Hayes, 81, had been on Death Row at San Quentin State Prison for killing San Francisco couple Lauren de Laet and Donald MacVicar amid a $250,000 cocaine sale. The sentence was never carried out.
The cause of Hayes' death is unknown pending an autopsy, the California Department of Corrections and Rehabilitation said Thursday.
A jury in Santa Cruz County found Hayes guilty of first-degree murder but deadlocked on whether he should be executed or get life in prison without parole. The penalty phase was moved to Stanislaus County.
Hayes was accused of luring de Laet and MacVicar to a remote part of the University of California, Santa Cruz, on Dec. 29, 1981, on the pretense of completing the drug sale. Court records said Hayes told the victims to submit to a search, then shot both in the back of the head. Hayes had dug shallow graves at the site, the prosecution said.

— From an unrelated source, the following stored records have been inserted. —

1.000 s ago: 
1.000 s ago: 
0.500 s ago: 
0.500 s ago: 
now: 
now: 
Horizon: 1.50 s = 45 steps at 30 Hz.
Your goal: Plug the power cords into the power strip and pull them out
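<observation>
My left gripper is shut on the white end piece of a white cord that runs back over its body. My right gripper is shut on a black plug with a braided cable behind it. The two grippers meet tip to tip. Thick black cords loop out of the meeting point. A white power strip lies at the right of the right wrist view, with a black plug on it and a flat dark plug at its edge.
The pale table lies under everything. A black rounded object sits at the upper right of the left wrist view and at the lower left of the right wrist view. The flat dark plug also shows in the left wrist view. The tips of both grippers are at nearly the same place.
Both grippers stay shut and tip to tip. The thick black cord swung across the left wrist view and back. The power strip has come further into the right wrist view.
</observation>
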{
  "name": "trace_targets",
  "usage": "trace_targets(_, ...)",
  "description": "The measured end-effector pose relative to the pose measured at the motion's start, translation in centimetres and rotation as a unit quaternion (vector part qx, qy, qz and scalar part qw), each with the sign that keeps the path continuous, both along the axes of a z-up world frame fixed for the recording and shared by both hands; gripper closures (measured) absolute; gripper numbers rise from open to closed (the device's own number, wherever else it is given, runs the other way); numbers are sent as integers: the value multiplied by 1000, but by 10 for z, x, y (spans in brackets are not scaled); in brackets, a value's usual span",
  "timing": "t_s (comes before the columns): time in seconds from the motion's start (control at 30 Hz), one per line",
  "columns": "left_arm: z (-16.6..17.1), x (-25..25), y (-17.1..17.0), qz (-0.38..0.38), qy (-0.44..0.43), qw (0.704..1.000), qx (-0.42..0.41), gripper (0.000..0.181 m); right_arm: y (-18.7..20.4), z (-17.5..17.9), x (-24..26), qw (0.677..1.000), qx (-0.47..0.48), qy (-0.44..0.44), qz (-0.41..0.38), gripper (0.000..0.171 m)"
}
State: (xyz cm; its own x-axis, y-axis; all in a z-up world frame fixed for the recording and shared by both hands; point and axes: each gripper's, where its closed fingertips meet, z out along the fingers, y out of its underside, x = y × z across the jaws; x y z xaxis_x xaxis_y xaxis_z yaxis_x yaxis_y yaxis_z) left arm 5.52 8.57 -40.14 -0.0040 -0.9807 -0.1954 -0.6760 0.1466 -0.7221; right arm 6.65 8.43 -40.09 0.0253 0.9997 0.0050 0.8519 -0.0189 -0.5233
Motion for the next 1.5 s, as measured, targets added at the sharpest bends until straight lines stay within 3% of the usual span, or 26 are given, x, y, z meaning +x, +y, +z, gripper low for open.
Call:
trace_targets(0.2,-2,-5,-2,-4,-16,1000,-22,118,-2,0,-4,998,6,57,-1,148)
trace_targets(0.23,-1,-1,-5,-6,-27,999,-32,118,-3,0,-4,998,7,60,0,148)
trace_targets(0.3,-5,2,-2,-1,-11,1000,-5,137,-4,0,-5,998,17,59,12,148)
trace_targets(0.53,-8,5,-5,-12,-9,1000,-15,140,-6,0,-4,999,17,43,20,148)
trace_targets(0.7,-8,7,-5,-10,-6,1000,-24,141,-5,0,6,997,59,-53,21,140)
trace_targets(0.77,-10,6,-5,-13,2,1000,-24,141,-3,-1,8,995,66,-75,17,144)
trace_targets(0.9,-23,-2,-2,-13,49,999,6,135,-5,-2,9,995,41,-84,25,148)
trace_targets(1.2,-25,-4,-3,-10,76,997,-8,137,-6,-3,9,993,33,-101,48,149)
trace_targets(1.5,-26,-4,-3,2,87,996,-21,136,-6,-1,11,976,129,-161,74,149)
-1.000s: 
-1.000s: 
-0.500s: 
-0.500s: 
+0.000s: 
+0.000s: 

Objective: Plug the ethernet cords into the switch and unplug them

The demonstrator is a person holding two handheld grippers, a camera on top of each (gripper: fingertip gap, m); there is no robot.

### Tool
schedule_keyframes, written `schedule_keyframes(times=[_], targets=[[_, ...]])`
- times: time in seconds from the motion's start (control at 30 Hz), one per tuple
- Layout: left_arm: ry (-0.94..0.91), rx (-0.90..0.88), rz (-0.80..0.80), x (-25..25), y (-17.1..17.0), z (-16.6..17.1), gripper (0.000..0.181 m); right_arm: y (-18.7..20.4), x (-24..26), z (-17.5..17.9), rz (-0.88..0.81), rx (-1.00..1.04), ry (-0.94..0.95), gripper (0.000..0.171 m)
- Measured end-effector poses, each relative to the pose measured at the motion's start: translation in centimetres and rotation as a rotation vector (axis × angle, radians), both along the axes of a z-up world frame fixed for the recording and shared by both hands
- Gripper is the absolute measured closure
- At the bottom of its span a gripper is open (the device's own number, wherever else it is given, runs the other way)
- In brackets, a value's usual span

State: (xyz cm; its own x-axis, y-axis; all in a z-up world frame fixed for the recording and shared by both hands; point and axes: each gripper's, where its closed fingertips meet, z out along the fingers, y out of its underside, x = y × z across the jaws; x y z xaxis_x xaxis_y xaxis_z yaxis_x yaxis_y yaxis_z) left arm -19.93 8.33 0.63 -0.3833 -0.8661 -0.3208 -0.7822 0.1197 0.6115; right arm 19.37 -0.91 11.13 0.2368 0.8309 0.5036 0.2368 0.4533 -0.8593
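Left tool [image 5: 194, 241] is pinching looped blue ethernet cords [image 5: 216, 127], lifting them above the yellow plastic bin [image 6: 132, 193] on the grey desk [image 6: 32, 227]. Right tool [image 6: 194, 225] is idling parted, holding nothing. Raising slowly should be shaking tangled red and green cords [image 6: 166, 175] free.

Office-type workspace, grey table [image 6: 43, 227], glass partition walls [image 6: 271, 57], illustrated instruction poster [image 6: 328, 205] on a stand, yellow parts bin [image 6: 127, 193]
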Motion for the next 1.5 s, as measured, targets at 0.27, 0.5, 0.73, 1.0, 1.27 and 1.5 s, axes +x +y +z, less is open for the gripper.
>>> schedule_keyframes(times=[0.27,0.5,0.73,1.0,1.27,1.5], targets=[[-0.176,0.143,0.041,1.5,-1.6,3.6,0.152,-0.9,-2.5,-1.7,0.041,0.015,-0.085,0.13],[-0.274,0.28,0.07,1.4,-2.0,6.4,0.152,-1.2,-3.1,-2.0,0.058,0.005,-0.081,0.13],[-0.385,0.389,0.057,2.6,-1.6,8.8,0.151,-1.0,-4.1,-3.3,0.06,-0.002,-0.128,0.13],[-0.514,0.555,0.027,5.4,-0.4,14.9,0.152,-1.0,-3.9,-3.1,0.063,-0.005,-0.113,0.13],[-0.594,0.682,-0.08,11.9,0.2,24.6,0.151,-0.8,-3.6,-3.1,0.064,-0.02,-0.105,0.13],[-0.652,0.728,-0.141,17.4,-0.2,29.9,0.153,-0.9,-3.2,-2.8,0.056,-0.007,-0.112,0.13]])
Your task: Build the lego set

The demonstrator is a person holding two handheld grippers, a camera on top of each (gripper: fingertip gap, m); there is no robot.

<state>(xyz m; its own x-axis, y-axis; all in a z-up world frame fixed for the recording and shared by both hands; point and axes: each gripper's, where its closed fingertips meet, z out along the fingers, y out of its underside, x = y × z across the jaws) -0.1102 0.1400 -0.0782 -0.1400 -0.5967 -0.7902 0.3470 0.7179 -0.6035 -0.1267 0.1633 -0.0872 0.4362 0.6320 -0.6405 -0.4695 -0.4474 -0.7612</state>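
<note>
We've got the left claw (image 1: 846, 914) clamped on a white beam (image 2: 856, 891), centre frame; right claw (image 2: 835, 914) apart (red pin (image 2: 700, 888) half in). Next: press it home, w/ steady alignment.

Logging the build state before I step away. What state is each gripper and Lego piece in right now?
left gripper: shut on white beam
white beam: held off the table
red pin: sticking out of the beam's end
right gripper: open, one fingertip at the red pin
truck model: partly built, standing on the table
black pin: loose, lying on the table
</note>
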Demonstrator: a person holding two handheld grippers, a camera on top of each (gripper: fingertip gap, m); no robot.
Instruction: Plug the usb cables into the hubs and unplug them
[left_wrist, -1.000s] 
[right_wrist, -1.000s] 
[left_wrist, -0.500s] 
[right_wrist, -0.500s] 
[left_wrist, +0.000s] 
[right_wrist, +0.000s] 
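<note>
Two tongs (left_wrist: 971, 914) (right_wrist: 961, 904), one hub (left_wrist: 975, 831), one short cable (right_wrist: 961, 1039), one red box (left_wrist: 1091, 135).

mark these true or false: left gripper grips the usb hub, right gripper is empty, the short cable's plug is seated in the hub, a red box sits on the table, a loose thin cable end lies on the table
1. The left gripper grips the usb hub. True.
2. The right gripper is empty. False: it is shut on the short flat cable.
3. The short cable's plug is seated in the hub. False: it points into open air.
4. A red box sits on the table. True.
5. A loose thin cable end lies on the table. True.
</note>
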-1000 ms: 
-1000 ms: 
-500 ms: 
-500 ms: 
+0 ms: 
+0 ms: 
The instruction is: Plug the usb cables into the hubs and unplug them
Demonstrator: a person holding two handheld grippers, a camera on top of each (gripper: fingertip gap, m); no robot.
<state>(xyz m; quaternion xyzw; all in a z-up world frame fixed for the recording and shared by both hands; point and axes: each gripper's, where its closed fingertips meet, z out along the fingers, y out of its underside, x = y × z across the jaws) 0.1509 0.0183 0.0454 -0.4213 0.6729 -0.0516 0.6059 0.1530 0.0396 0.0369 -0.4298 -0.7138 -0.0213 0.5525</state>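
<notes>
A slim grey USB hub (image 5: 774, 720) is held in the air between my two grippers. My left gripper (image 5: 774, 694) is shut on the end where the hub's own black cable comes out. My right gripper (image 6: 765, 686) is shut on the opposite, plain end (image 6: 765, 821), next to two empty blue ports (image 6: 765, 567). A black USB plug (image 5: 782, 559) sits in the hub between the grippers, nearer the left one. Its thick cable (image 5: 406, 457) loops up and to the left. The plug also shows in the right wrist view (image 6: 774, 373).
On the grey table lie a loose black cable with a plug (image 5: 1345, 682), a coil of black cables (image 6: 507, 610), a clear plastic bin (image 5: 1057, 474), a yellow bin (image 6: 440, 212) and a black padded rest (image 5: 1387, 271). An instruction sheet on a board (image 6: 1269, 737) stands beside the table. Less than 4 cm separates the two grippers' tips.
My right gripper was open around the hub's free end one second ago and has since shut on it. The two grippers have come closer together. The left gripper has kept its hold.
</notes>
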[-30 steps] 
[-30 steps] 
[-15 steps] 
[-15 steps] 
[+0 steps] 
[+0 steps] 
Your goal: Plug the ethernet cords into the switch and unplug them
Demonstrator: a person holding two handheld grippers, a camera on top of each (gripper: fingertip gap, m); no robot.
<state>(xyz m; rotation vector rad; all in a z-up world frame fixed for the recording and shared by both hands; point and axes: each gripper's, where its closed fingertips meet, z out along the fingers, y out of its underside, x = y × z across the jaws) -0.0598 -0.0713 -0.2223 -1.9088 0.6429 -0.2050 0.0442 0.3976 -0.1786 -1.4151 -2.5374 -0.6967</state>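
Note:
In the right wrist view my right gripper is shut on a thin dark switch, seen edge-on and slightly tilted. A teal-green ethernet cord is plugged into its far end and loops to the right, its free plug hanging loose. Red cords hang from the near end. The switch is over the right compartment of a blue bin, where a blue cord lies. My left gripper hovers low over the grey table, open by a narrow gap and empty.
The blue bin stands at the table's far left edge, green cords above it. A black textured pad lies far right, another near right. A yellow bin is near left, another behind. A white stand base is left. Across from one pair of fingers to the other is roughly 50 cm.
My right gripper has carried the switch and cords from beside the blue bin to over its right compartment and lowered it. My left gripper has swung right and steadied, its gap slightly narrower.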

Hayes served as his own attorney in the penalty phase. It took place over 3 1/2 months before Judge Edward Lacy Jr. and a jury in Stanislaus County Superior Court.
Hayes came to court with well-researched legal motions, the Modesto Bee reported at the time. But the defendant aimed to show that this and previous crimes resulted from a head injury in a 1960 auto accident that left him with a personality disorder.
"The defendant's life has been a shambles since that accident ...," Hayes said of himself.
The jurors voted for the death sentence on May 29, 1986. Lacy imposed it on Aug. 8, and Hayes was moved 10 days later to Death Row.
After the sentencing, Hayes thanked the court and Stanislaus County bailiffs for treating him with "dignity and courtesy" during the penalty phase, The Bee reported.
California reinstated capital punishment in 1978, but only 13 inmates have been put to death at San Quentin because of the long appeal process.